Gazze sokaklarında satın alabileceğim bir şeyler aramaya çıktım. Birkaç saat sonra, elim boş dönerken, uzaktan kıyafetleri un tozuna bulanmış genç bir adam gördüm. Nereden geldiğini hatırladım: sözde “Gazze İnsani Yardım Vakfı” (GHF). Unu vardı - ama soyulmaktan korktuğu için saklıyordu, beyaz toz örtüsünün gömleğinin içinde sakladığı hazineyi ele verdiğinin farkında değildi.

Gazze işte böyle bir yer haline geldi: bazen silahlı çetelerin sokaklarda yiyecek kaptığı bir yer - ya fahiş fiyatlarla satmak için ya da sadece kendileri de açlıktan öldüğü için. Yiyecekler altın gibi kaçırılıyor. Genç adam bana şöyle dedi: “Bir kilogram beyaz un 200 şekel (60 dolar).” Şaşırmadım bile. Fiyatlar burada tüm anlamını yitirmiş.

İnsanlar bir çuval un için hayatlarını tehlikeye atıyor.
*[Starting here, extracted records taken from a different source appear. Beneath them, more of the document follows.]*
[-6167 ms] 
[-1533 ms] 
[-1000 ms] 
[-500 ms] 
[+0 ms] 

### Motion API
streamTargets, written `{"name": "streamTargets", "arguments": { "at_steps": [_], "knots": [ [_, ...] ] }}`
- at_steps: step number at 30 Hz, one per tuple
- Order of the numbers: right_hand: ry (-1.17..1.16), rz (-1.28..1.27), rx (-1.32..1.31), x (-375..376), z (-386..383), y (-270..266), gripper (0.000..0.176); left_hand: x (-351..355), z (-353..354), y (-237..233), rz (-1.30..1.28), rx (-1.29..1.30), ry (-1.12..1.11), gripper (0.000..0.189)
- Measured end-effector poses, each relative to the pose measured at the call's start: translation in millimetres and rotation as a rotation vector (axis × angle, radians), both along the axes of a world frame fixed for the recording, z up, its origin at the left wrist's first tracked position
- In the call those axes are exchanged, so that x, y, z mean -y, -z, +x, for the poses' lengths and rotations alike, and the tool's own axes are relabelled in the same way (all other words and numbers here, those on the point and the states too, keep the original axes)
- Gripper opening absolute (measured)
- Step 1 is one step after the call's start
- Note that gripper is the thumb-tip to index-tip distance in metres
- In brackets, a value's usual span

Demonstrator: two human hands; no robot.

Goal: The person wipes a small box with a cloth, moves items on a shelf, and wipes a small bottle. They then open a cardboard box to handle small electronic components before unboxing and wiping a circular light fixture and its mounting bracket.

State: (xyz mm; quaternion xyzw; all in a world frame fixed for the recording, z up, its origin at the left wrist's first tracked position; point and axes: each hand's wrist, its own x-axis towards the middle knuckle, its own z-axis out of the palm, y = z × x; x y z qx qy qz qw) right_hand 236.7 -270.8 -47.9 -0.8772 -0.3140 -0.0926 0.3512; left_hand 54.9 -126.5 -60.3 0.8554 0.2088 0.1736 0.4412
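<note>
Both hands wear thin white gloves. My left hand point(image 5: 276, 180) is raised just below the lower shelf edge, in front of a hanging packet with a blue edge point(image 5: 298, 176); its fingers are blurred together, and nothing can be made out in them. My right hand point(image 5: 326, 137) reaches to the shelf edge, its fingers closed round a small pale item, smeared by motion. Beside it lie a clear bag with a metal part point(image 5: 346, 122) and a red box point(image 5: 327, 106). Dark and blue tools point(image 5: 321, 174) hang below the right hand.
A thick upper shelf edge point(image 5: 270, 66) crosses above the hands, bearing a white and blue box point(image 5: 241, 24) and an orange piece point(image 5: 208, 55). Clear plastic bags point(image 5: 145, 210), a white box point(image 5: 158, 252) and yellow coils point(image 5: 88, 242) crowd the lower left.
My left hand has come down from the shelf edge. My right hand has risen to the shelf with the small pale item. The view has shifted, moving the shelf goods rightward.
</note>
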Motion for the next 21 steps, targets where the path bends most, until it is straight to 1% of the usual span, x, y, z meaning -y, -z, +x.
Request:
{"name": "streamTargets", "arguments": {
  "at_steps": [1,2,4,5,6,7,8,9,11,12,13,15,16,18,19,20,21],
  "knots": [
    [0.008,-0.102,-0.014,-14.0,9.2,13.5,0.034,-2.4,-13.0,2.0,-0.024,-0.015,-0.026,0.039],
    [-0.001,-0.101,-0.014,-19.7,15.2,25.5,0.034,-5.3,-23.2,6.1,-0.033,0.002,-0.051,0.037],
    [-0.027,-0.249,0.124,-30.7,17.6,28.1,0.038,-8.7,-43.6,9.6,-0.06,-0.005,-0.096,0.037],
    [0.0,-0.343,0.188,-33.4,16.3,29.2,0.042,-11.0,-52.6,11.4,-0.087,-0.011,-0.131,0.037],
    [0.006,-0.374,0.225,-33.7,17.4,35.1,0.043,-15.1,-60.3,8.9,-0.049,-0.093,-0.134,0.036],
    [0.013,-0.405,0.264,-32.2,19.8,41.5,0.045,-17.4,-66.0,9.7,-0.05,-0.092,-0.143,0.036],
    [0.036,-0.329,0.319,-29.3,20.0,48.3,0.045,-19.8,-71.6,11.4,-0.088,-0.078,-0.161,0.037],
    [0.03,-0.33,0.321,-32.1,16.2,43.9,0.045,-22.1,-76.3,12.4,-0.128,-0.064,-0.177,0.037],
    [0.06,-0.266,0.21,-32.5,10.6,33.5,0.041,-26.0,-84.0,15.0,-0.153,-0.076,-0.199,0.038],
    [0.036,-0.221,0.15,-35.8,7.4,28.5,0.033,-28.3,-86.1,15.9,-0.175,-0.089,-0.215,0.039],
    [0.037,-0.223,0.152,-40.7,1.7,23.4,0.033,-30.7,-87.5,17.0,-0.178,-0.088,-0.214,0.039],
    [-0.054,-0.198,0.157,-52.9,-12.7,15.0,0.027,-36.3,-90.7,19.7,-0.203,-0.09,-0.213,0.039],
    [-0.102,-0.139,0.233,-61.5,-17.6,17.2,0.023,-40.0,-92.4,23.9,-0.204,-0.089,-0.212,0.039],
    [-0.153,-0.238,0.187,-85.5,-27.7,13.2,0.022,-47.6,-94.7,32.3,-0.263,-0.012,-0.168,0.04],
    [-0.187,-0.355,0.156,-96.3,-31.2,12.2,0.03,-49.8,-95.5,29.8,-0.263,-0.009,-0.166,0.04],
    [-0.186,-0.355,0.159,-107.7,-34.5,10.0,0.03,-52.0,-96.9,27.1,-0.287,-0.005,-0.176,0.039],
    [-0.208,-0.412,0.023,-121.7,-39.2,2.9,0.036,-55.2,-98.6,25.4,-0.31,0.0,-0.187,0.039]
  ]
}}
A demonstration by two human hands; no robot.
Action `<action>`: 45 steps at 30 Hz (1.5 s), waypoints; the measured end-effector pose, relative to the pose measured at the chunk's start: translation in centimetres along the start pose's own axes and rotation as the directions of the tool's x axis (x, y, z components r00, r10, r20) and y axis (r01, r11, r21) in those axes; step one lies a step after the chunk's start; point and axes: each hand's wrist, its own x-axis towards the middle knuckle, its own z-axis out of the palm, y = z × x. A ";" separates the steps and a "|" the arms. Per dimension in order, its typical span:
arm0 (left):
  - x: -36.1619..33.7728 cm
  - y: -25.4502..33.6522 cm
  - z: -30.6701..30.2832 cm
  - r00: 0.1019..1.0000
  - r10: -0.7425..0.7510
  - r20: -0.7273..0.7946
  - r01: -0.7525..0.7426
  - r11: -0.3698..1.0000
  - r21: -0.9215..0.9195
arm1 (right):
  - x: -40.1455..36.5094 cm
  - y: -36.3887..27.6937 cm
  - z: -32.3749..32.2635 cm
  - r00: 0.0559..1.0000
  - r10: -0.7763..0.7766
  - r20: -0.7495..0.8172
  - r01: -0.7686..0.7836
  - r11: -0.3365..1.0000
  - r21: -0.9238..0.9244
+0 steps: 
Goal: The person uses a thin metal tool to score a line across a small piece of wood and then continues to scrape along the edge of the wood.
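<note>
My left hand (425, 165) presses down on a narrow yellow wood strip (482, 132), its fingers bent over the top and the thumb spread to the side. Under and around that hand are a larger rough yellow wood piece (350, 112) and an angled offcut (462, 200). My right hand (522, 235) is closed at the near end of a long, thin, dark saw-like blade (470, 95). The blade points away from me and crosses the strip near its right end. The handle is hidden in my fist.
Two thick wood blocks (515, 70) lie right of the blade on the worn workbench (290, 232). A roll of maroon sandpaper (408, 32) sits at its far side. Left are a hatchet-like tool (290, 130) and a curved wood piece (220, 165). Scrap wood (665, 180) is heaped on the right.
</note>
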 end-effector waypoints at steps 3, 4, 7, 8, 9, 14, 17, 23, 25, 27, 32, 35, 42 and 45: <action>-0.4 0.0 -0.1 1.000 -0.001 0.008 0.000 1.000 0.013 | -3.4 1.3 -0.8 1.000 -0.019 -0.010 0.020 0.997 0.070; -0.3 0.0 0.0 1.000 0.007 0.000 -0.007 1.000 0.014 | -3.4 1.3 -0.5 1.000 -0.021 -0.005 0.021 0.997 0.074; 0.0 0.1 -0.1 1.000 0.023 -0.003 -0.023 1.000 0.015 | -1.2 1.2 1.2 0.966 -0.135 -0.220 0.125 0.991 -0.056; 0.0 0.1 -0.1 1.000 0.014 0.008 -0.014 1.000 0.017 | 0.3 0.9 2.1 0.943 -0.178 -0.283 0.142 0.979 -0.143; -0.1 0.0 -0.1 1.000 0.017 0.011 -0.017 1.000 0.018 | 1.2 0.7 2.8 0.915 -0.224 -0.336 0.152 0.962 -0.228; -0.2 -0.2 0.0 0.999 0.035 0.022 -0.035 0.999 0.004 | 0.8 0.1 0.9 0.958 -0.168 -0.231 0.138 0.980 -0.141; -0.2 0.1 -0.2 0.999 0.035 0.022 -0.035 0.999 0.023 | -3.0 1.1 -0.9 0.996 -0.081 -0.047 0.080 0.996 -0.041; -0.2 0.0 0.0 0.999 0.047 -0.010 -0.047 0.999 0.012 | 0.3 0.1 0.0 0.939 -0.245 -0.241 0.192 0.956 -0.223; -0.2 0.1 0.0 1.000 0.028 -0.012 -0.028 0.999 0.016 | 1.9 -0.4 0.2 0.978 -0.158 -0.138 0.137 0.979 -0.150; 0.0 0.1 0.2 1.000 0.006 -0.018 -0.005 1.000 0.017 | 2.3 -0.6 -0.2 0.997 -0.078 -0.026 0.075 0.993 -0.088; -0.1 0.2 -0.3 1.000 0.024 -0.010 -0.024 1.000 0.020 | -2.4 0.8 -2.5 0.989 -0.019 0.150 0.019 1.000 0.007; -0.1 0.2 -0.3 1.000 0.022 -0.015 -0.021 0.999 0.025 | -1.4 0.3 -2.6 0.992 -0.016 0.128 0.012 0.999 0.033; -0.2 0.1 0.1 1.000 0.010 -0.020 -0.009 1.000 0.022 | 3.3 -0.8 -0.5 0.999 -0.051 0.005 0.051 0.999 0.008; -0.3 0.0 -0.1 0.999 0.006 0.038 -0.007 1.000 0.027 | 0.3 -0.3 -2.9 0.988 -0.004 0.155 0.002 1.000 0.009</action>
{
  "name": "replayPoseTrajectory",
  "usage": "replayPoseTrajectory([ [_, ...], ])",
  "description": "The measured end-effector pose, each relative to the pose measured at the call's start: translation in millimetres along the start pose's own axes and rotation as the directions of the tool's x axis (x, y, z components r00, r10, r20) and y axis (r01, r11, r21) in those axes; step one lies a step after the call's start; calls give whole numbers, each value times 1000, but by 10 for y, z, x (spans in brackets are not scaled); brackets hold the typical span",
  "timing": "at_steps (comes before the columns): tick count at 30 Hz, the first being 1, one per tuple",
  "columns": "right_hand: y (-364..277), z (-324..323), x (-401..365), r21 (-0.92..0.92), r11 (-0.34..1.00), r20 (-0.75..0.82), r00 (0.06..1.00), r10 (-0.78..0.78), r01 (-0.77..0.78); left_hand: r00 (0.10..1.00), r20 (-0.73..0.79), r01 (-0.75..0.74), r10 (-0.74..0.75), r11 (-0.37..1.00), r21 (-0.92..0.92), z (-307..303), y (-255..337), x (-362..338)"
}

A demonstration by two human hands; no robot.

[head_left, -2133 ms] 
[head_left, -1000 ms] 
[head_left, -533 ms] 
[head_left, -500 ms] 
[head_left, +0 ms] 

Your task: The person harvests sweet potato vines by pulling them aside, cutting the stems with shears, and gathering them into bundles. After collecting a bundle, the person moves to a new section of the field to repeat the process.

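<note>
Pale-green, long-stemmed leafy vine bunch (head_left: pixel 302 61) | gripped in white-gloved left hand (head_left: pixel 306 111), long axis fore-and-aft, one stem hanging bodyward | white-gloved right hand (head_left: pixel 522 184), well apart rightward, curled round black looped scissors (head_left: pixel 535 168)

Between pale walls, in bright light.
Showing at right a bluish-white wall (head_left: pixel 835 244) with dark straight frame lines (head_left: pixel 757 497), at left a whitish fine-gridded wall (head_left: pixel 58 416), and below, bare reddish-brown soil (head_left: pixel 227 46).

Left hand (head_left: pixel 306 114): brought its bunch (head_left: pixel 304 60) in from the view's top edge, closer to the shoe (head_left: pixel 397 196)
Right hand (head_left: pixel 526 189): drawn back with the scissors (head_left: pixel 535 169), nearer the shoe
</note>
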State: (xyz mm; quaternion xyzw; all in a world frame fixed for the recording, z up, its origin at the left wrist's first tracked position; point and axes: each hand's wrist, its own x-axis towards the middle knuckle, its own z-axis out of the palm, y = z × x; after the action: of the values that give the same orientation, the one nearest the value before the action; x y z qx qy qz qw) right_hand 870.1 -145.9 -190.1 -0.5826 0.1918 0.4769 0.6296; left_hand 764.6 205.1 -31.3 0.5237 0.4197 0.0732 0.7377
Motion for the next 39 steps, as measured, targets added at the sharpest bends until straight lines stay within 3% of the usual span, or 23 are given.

BM insan hakları ofisine göre Mayıs ayından bu yana 1,000'den fazla Filistinli Gazze Şeridi'nde gıdaya ulaşmaya çalışırken İsrail güçleri tarafından öldürüldü, bunların çoğu Amerikalı bir yüklenici tarafından işletilen dağıtım bölgelerinin yakınlarında gerçekleşti.

Ölümcül yardım

BM insan hakları ofisine göre, Mayıs sonundan bu yana Gazze'de en az 1,373 Filistinli, çoğunlukla Amerikalı yükleniciler tarafından işletilen dağıtım alanlarının yakınında yiyecek ararken İsrail güçleri tarafından öldürüldü.

GHF'den un almayı başaranlar, buradaki insanların başka seçeneği olmadığı için istedikleri fiyata satabileceklerini biliyorlar. Bazıları sadece ilaç almak ya da nakliye ücretini ödemek için satıyor. Diğerleri ise bunu bir iş olarak görüyor ve insanların açlığından kâr ediyor.

Bunu bile karşılayamayan birçok kişiyi düşünerek 2 kg beyaz un aldım. Ancak 2 kg ailem için ancak bir öğün yemek yapıyor.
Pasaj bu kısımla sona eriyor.